Un système d’alerte précoce pour les sècheresses

Les organisations humanitaires pourront bientôt connaître l’existence d’une sècheresse deux à trois semaines après son commencement, ce qui leur permettra de se mettre en alerte et de planifier les secours, a annoncé un haut responsable de l’Organisation météorologique mondiale (OMM) lors de la conférence des Nations Unies sur le changement climatique, à Copenhague.



Aujourd’hui, à cause des limites des indices utilisés pour mesurer les périodes de sècheresse, les organisations n’apprennent qu’elles ont affaire à une sècheresse qu’au beau milieu de la période de sècheresse, a dit Mannava Sivakumar, directeur de la division de météorologie agricole de l’OMM.



Ces dernières années, les sècheresses sont devenues de plus en plus intenses et fréquentes en raison du changement climatique, en particulier en Afrique, mais elles peuvent aujourd’hui être surveillées grâce à l’Indice standardisé des précipitations (SPI, Standardized Precipitation Index), qui utilise la moyenne des précipitations à long terme, sur une période d’au moins 30 ans, comme variable pour développer une échelle d’alerte précoce.

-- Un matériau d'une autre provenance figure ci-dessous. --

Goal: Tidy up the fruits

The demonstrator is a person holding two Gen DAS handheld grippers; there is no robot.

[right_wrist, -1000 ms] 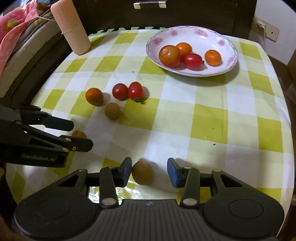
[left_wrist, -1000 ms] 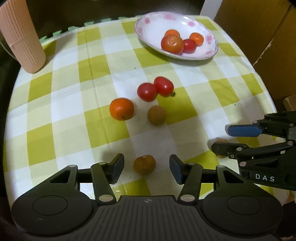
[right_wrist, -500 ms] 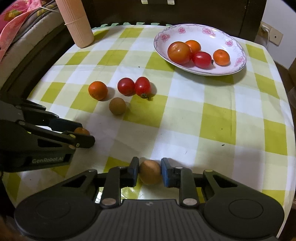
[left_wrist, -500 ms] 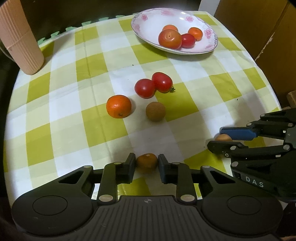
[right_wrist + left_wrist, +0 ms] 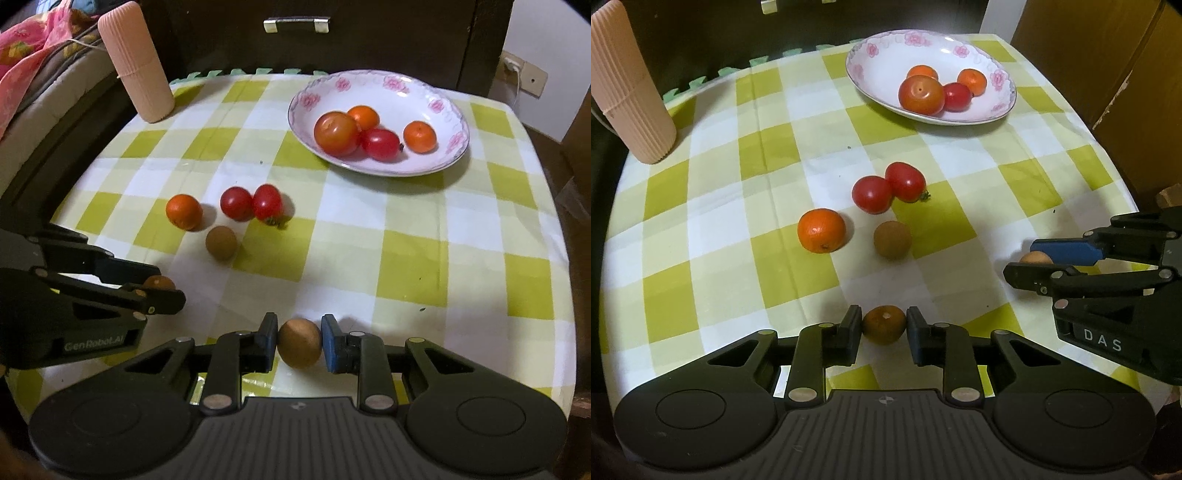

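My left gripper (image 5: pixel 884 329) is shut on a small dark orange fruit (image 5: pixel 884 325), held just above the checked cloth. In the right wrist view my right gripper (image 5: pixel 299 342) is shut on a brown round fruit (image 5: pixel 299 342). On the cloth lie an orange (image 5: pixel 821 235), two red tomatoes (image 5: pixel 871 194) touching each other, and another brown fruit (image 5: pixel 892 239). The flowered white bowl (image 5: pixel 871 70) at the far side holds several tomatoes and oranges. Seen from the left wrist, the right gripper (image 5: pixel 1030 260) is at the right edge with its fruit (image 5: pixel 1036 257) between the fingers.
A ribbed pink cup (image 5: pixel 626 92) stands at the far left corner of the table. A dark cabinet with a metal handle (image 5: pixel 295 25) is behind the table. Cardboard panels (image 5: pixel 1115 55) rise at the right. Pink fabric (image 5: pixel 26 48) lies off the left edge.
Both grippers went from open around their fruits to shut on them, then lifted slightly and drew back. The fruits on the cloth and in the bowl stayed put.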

« Actuellement, la plupart des pays utilisent des indices fondés sur le pourcentage des jours de précipitations normales sur une période donnée », a dit M. Sivakumar. Une sècheresse commence lorsque le SPI est continuellement négatif pendant une période de deux à trois semaines, et se termine lorsque les chiffres deviennent positifs.

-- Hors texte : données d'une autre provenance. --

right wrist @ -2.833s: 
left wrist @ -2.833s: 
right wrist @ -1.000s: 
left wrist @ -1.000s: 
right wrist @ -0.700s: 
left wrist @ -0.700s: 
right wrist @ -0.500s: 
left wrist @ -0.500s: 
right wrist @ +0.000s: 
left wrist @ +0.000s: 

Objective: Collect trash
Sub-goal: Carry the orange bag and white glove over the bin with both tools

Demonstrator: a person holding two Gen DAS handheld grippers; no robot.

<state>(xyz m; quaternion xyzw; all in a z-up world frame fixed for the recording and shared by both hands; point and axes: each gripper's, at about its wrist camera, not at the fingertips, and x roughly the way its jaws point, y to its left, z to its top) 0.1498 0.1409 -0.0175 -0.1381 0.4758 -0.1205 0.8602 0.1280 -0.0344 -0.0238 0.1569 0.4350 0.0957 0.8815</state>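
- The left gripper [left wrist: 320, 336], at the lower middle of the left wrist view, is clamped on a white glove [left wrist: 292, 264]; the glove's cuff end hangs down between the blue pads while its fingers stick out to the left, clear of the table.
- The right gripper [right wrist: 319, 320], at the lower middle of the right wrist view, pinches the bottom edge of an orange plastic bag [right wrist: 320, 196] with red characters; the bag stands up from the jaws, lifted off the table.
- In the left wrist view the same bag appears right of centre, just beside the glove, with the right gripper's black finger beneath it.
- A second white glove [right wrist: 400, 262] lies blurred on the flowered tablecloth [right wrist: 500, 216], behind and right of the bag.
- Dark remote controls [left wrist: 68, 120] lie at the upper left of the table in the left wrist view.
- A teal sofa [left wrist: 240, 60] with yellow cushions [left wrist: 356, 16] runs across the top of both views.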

Il a été difficile d’élaborer un système efficace d’alerte précoce pour les sècheresses car ces phénomènes sont des catastrophes qui surviennent lentement, mais le SPI permet de prévoir l’intensité de la sècheresse – plus le chiffre négatif est haut, plus la sécheresse est sévère.

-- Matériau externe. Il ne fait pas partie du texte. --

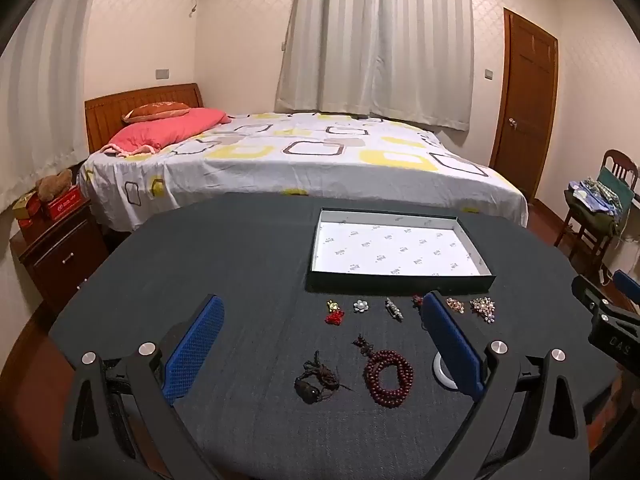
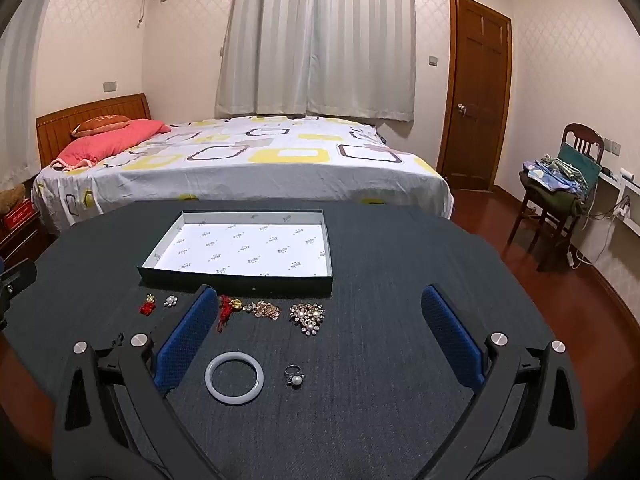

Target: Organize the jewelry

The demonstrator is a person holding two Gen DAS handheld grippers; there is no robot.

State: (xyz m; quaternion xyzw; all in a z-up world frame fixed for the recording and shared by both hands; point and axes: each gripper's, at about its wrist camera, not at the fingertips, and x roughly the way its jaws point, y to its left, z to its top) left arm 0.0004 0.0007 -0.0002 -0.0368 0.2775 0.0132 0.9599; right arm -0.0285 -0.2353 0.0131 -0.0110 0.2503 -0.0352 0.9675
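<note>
Two tools, left (image 1: 322, 316) and right (image 2: 314, 308), hung released over one tray (image 2: 236, 278); only the right view showed one ring (image 2: 294, 376), only the left one bead bracelet (image 1: 388, 374).

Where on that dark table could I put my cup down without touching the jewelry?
Bare cloth lies left of the box and right of the pearl brooch. The strip before the box is crowded: brooches, bead bracelet, white bangle, ring.
</note>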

L’indice existe depuis un certain temps mais, la semaine dernière, des experts météorologistes du monde entier ont décidé que tous les services nationaux de météorologie et d’hydrologie devaient l’utiliser pour caractériser les sècheresses météorologiques.



La décision devrait prendre effet dans six mois, une fois validée par le conseil d’administration et le congrès de l’OMM.



Les experts essaient de s’accorder sur des indices standardisés pour mesurer trois types de sècheresses – météorologiques, agricoles, et hydrologiques – afin d’aider les organisations humanitaires à répondre efficacement à ces catastrophes.



Le problème est qu’étant donné qu’au moins 20 types d’indices de sècheresse – des échelles numériques fondées sur des données telles que les précipitations et la température – sont utilisés pour mesurer les trois types de sècheresses, il est difficile de comparer l’intensité et les types de sècheresse affectant différents pays.



Mesures des sècheresses



Pour identifier une sècheresse météorologique, le SPI mesure le manque de précipitations ; les indices agricoles et hydrologiques prennent en compte les interactions entre la sècheresse météorologique et les êtres humains, telles que la quantité d’eau disponible dans le sol pour les cultures, et l’accès aux ressources en eau.



D’ici la fin 2010, l’OMM espère avoir identifié des indices standardisés pour surveiller les sècheresses agricoles et hydrologiques. Les premières sècheresses signalées remontent à 3 000 ans, mais d’après M. Sivakumar, il a fallu beaucoup de temps pour élaborer un système d’alerte précoce, et le besoin était devenu urgent.



Les éleveurs nomades du Kenya observaient autrefois une sècheresse tous les 10 ans ; aujourd’hui, ils en subissent une tous les deux ou trois ans, a-t-il dit. Au Kenya, où sévit actuellement une des pires sècheresses que le pays ait jamais connues, plus de quatre millions de personnes ont besoin d’aide alimentaire.